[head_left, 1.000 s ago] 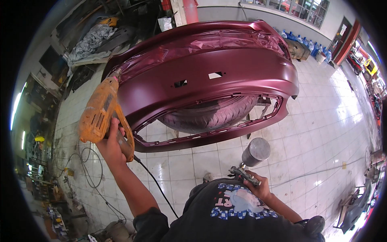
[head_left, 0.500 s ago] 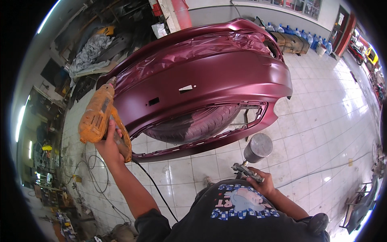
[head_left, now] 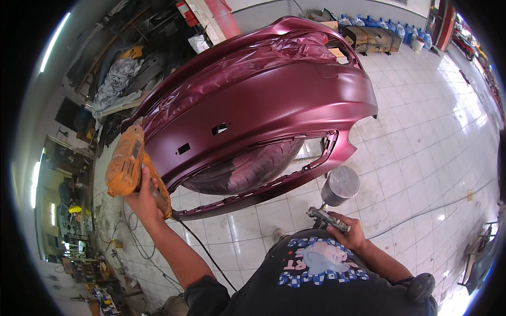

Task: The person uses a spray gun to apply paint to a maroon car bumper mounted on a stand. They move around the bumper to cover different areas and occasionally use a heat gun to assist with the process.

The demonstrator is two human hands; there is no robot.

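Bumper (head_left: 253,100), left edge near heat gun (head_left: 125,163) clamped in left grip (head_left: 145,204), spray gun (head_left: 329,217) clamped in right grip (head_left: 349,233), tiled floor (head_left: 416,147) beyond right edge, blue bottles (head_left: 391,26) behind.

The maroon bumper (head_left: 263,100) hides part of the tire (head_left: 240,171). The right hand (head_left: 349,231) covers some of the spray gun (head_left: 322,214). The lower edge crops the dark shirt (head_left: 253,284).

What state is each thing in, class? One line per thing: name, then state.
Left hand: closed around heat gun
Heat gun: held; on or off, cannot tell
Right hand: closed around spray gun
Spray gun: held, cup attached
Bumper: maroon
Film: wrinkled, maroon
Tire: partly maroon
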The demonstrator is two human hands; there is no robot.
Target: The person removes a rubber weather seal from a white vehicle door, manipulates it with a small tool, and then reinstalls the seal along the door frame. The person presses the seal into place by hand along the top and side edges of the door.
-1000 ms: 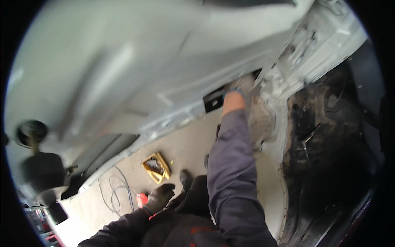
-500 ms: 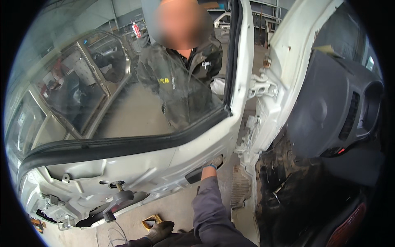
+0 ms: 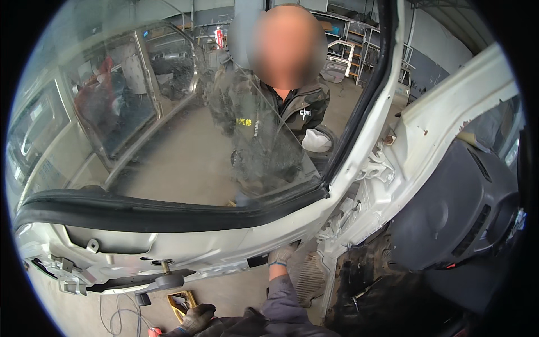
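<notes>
A white vehicle door (image 3: 224, 241) spans the view, its bare inner panel toward me. My right hand (image 3: 281, 255), in a grey glove, reaches to a dark opening (image 3: 259, 260) low in this panel. Its fingertips are hidden there. My left hand (image 3: 197, 318), also gloved, stays low before my body with its fingers curled; what they hold, if anything, is hidden. Just beside it on the floor lies a yellow tray (image 3: 178, 303). A dark window crank (image 3: 169, 279) sticks out from the panel's left part. Window glass (image 3: 185, 151) with a slanting edge fills much of the black-sealed frame.
Another person (image 3: 269, 123) stands beyond the glass. To the right are the door hinge (image 3: 377, 168), the white body pillar (image 3: 426, 135) and a dark grey dashboard (image 3: 449, 208). A tool (image 3: 357, 297) lies on the stripped cabin floor. A thin cable (image 3: 119, 314) loops across the ground.
My view has shifted, so the door and cabin sit lower in it. The right hand stays at the panel opening. My left hand has come closer to the yellow tray.
</notes>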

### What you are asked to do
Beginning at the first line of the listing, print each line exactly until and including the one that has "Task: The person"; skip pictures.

### Solution
[head_left, 1.000 s ago] 
[head_left, 0.500 s ago] 
[head_left, now] 

Task: The person uses a spray gun to apply paint to a maroon car bumper mounted on a stand. They move around the bumper to cover different areas and occasionally use a heat gun to assist with the process.

The response to this exercise has been given in full.